Publié le 19 janvier
Alice Girard-Bossé
Alice Girard-Bossé La Presse

Selon le Commissaire à la déontologie policière, l’agente Nancy Gagnon « ne s’est pas comportée de manière à préserver la confiance et la considération que requiert sa fonction » en transmettant le constat d’infraction, peut-on y lire dans le jugement daté du 30 décembre dernier.

Le 20 mars 2012, l’agente Gagnon, qui est policière depuis mai 1996, a remis un constat d’infraction à Denis Coderre pour avoir omis de payer des droits et des frais à la Société d’automobile du Québec.

Vers la fin de l’année 2014, elle a reçu un appel d’un homme de la Fraternité des policiers et policières de Montréal lui demandant d’avoir une copie du constat d’infraction.

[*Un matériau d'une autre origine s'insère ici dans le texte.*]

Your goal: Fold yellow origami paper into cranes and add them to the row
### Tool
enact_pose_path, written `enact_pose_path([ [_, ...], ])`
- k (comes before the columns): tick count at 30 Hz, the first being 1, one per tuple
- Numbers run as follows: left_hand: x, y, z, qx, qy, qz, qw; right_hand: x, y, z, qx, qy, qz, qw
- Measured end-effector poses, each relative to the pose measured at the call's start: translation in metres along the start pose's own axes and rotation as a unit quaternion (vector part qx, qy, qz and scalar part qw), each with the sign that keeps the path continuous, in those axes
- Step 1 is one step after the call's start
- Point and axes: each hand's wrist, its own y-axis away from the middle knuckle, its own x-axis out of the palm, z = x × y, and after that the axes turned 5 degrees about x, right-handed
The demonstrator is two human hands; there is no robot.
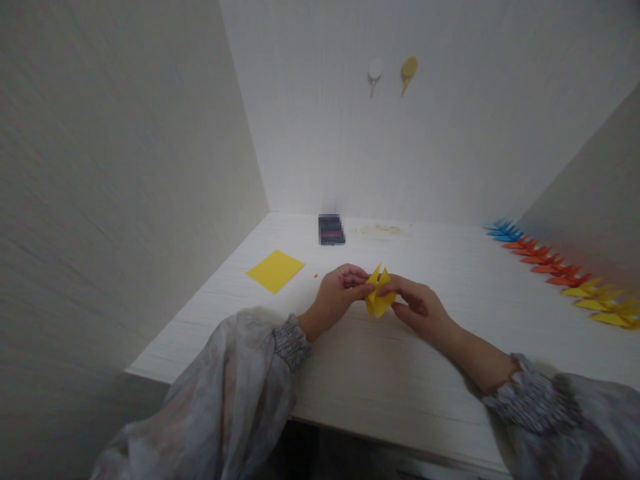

Elle lui transmet, présumant qu’il s’agissait d’un document auquel la Fraternité pouvait avoir accès. « Elle croyait que son syndicat ne lui ferait pas une demande pouvant la mettre dans l’embarras », indique-t-on dans le jugement.

Le 17 décembre 2014, le journaliste de La Presse Patrick Lagacé se trouve en possession d’une copie du constat d’infraction.

Le Commissaire à la déontologie policière juge que l’agente Gagnon aurait dû valider à quelle fin ce document était destiné.

« Malgré sa bonne foi, [Nancy Gagnon] admet qu’en transmettant le constat d’infraction sans vérifier à quelles fins ce document était destiné, elle ne s’est pas comportée de manière à préserver la confiance et la considération que requiert sa fonction. »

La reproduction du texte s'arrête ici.